One of the promises of the Object Graph model is that through navigation you are able to point directly to the data and therefore be very efficient in how fast you can retrieve it. The fact that it could be just a pointer makes the navigation task very simple and native to the programmer. For example — all you do is Customer.getAccounts().. and you will get a direct reference to the relevant account list.
So the idea behind object graphs is that by ordering the data in a certain hierarchy you can speed up significantly the time it takes to retrieve large sets of data simply by pointing directly to it.
Another reason is usability, because browsing through the data model in an object-oriented fashion can be more intuitive. In this post I'll focus mostly on the first aspect - the performance. I'll address the usability in a separate post.
So how do Object Graphs relate to the space model?

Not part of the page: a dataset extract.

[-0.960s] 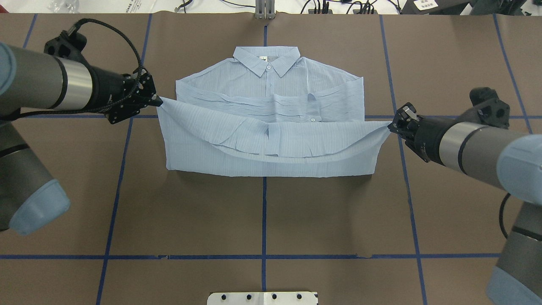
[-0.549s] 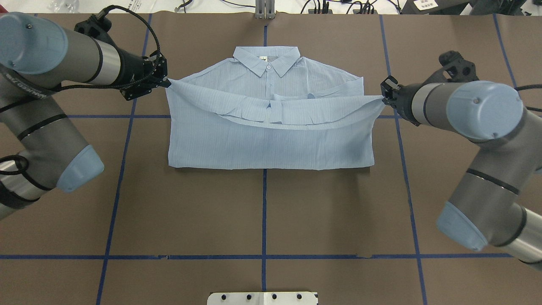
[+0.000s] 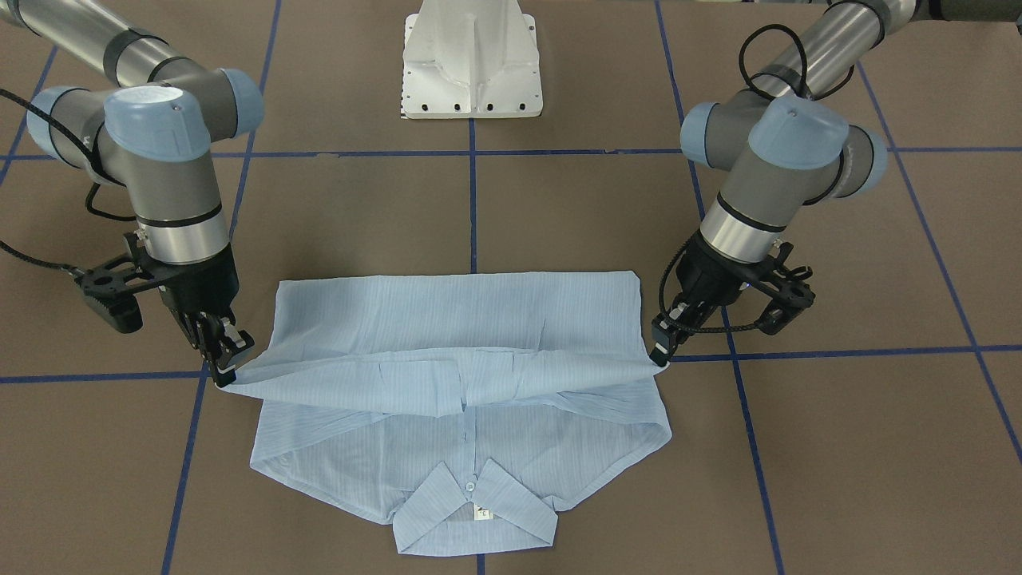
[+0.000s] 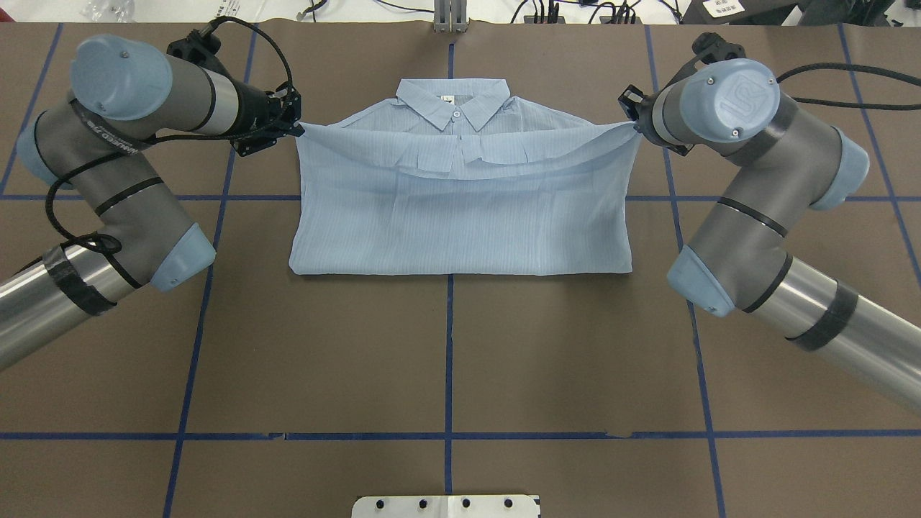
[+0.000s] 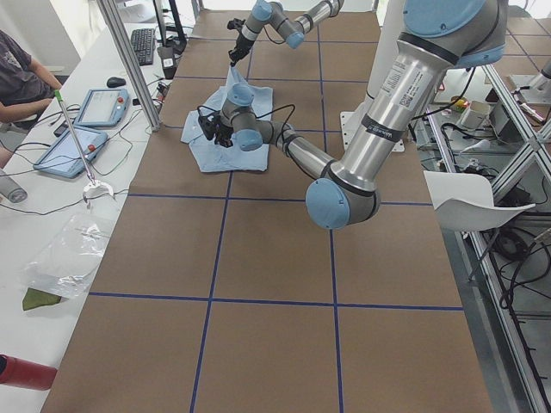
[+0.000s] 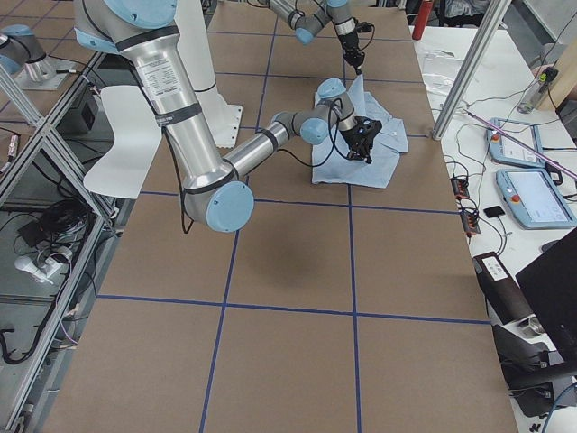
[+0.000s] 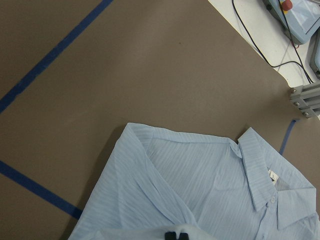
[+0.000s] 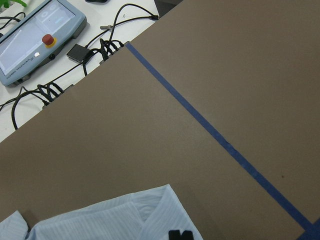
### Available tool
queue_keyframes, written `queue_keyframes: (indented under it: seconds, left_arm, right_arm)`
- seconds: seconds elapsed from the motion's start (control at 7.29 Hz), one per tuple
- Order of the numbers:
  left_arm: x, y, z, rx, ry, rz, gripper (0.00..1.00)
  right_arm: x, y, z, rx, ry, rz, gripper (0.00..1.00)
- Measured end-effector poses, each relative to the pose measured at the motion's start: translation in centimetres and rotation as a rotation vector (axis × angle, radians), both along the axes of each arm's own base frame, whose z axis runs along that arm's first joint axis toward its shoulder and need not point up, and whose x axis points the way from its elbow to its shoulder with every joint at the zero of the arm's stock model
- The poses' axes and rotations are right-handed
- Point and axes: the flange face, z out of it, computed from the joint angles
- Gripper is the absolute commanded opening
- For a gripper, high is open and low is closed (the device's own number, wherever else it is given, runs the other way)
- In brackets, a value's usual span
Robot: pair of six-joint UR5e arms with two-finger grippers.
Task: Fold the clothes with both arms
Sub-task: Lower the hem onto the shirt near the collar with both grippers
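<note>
The light-blue striped shirt [image 4: 460,216] lies front up on the brown table, its collar [image 4: 453,101] at the far side. Its lower part is folded up over the chest, and the lifted hem sags between the two grippers just short of the collar. My left gripper [image 4: 296,129] is shut on the hem's left corner. My right gripper [image 4: 633,124] is shut on its right corner. In the front-facing view the left gripper [image 3: 659,351] and right gripper [image 3: 226,369] hold the edge low above the shirt [image 3: 455,319]. The wrist views show the cloth [image 7: 200,190] [image 8: 115,220] below the fingertips.
The white pedestal base [image 3: 471,72] stands at the near table edge. Blue tape lines [image 4: 449,360] grid the brown surface. Teach pendants and cables [image 8: 40,30] lie beyond the far edge. An operator [image 5: 21,77] sits at the side bench.
Both grippers have carried the hem farther from the robot, toward the collar. The folded layer now covers most of the shirt's chest. Both stay shut on the corners.
</note>
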Motion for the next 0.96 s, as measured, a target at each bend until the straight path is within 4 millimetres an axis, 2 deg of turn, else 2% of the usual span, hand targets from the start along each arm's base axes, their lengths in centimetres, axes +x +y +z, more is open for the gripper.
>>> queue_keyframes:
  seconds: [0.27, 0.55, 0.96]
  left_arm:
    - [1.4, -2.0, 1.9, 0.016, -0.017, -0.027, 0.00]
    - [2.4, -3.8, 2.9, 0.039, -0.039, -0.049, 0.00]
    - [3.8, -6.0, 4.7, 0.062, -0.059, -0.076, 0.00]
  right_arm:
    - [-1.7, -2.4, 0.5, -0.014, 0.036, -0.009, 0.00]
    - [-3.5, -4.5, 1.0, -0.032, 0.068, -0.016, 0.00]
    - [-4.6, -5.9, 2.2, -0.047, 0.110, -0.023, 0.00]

The space stores tuples as objects, or entries, as they are called in JavaSpaces terminology. A space maintains entries as objects which can contain graphs as attributes. The way a space handles the relationship between different entries is closer to a relational model than it is to an object-oriented model. In other words, you can view each entry-class as a table and each entry-instance as a row within that table. That means that two separate entries CAN'T maintain a direct Java reference to the same attribute. As with a relational model, it is possible to use logical references through object IDs and even create a hierarchical view out of the individual entries using a parent-child pattern.
The following link provides a reference to how you can build Object Graphs with GigaSpaces. Hibernate is also a good example of how you could create Object Graphs out of the relational model using O/R mapping techniques, and I can imagine you can build equivalent mapping tools over a space model to address such requirements.
Seems straightforward, right? Well, the underlying implementation can be complex, especially when we need to deal with large data structures. In such cases we need to provide the ability to get specific objects, smart indexing, explicit locking of related objects, cascading deletes, etc. Due to the relationship between the different objects this approach tends to be relatively costly on inserts and updates. It also tends to be limited in terms of concurrency, due to the complex locking structure.
While all these are technically doable, I ask: do we really need all that? What value do I get if I order my data in such a hierarchical model? If performance is the objective, isn't there a different way to achieve it?
What if I could retrieve that data just at the same speed or even faster through a search?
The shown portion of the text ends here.